Linux, musical road-dogging, and daily life by Paul W. Frields
 
Pushing ahead.

Pushing ahead.

The days of summer may be hot, but they’re anything but lazy in Fedora. The Fedora 12 release, as many community members already know, is a somewhat tighter schedule overall. We had so many features in the Fedora 11 release, some of them particularly extensive and complex, that we drove a slightly longer release cycle. To make up for that longer cycle, the Fedora 12 cycle is somewhat shorter. That truncation returns us to release dates close to the May Day/Halloween calendar we originally set up back around the Fedora 7 time frame. As a result, the feature freeze for Fedora 12 is occurring on July 28, or approximately three weeks from now. That’s the date by which new features and major changes in existing packages have to be entered. Probably a good date to inscribe on your calendar (and maybe tattoo on your forearm)!
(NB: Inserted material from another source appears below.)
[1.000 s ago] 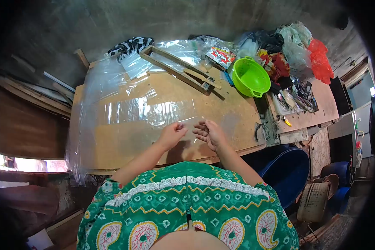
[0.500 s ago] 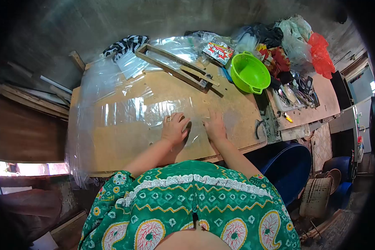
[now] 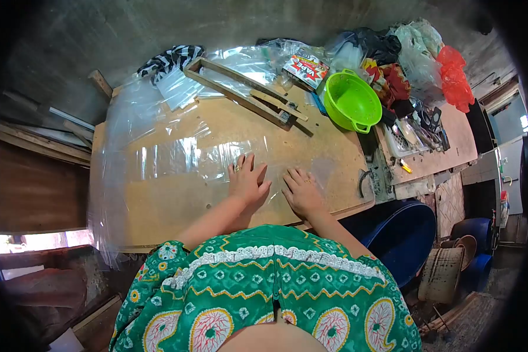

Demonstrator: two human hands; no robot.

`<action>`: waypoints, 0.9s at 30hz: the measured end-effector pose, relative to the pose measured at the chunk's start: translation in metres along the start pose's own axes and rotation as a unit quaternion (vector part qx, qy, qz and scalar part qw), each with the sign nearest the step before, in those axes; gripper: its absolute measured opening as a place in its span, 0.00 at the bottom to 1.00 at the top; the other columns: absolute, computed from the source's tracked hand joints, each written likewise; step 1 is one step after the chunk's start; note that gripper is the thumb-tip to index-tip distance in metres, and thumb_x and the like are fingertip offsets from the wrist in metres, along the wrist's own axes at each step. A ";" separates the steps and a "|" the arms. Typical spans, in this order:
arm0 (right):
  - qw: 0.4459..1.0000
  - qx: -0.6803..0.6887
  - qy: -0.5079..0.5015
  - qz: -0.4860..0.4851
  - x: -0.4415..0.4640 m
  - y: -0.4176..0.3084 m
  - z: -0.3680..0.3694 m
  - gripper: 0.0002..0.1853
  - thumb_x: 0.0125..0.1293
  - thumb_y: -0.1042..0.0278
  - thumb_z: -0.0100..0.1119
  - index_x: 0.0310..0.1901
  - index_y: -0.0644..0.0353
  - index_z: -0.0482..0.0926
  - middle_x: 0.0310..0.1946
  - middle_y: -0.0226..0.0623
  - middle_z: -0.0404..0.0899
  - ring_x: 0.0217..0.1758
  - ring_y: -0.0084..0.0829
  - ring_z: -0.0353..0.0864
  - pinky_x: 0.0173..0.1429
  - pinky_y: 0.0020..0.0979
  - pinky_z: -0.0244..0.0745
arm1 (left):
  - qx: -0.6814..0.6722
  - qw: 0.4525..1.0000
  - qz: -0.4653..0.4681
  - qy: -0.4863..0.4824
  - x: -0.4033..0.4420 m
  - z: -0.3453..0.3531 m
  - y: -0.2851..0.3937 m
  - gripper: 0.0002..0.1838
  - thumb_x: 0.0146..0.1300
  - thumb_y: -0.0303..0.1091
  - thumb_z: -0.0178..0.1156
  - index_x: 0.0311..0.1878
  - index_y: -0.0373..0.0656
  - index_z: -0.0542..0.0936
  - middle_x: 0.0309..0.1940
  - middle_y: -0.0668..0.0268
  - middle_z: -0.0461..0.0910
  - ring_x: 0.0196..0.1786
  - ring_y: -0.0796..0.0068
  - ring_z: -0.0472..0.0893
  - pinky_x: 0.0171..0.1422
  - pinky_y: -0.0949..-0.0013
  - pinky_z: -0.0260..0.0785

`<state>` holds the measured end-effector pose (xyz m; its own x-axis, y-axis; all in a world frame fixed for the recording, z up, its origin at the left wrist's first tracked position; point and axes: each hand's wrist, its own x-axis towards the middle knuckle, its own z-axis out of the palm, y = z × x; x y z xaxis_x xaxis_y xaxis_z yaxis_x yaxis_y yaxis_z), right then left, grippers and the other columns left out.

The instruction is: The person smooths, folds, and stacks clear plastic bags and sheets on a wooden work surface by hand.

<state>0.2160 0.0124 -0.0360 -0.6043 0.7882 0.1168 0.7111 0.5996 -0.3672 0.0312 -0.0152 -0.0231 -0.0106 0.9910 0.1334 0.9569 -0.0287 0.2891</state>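
Note:
A clear plastic sheet lies across the wooden board in front of me, with bright glare along its folds. My left hand rests on the sheet near its right end, fingers spread and holding nothing. Beside it, my right hand lies palm down on the board at the sheet's right edge, its fingers stretched out. A small gap separates the two hands. Further back lies a long narrow wooden frame, set at a slant.
A green plastic basin stands at the back right beside a VAPE box. Tools fill a white tray, with a yellow cutter near it. Plastic bags pile along the wall. A blue tub sits below the board's right side.
My right hand has slid toward me, its fingers now angled to the left. My left hand has shifted slightly, with its fingers more outstretched.

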 end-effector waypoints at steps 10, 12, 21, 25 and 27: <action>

You’ll see that the release after that freeze is called “Alpha” in this release, because we really have only two test phase releases before our release candidate in Fedora 12. For Fedora 11 and previous releases, there were three. So there’s limited time left to get your features in gear for the F12 release, if you want the practical upshot. To me, Fedora 12 is going to be very much a tightening of a lot of screws and bolts, ensuring this release is even more solid than Fedora 11, which itself premiered many new technologies but yet is racking up overwhelmingly solid reviews and praise. Our hope is to release Fedora 12 on November 3, 2009, as listed in the F12 release schedule on the wiki.

The Feature List page on the wiki shows a number of line items that need to be updated by their maintainers to be retained for the current release. If you own one of these, please visit the page and update your status so your feature can be managed correctly. If you are hoping to get a new feature into the process, then now is the time to build your page and get it entered into the appropriate category on the wiki. This process will help people elsewhere in the project work on targeted testing, publicity, and other noteworthy bits that go into each release. Thanks for being a part of it!

2 Comments

  1. Tet

    So what happened to the MinimalPlatform that was on the F11 feature list? It didn’t appear to make it into F11 (and the F11 install was even more bloated than previous versions), despite being marked as 100% complete before F11 was frozen, yet it doesn’t seem to be on the F12 feature list. I’ve had enough of Fedora’s ever increasing bloat. Gimme my minimal platform, damnit!

    This is particularly important as isn’t F12 going to be the base for RHEL6? Or has that cutoff been and gone, and we’re likely to be stuck with an F11 based RHEL? I very much hope not, as for me, F11 is the worst Fedora for a very long time.

    1. The feature page indicates you should try the kickstart file that lets you install the minimal platform. The design of the feature has nothing to do with the default installation from DVD; it is a slimming down of dependencies in the “@core” package group used in Anaconda, to provide a minimal set of packages for basic installation via Kickstart. It doesn’t put a “minimal” option in the general users’ GUI installer. This might be something you could ask nicely of the feature owner. I’ve asked FESCo to determine the status of the feature, which is unclear from the page, I agree.

      Regardless of where RHEL bases the next version, their final product has the potential to differ, trivially or significantly, from a release of Fedora. A great deal of time, development, and QE processes happen in Red Hat before a RHEL release. So it’s not expected that RHEL would behave exactly like the specific Fedora release from which it was branched.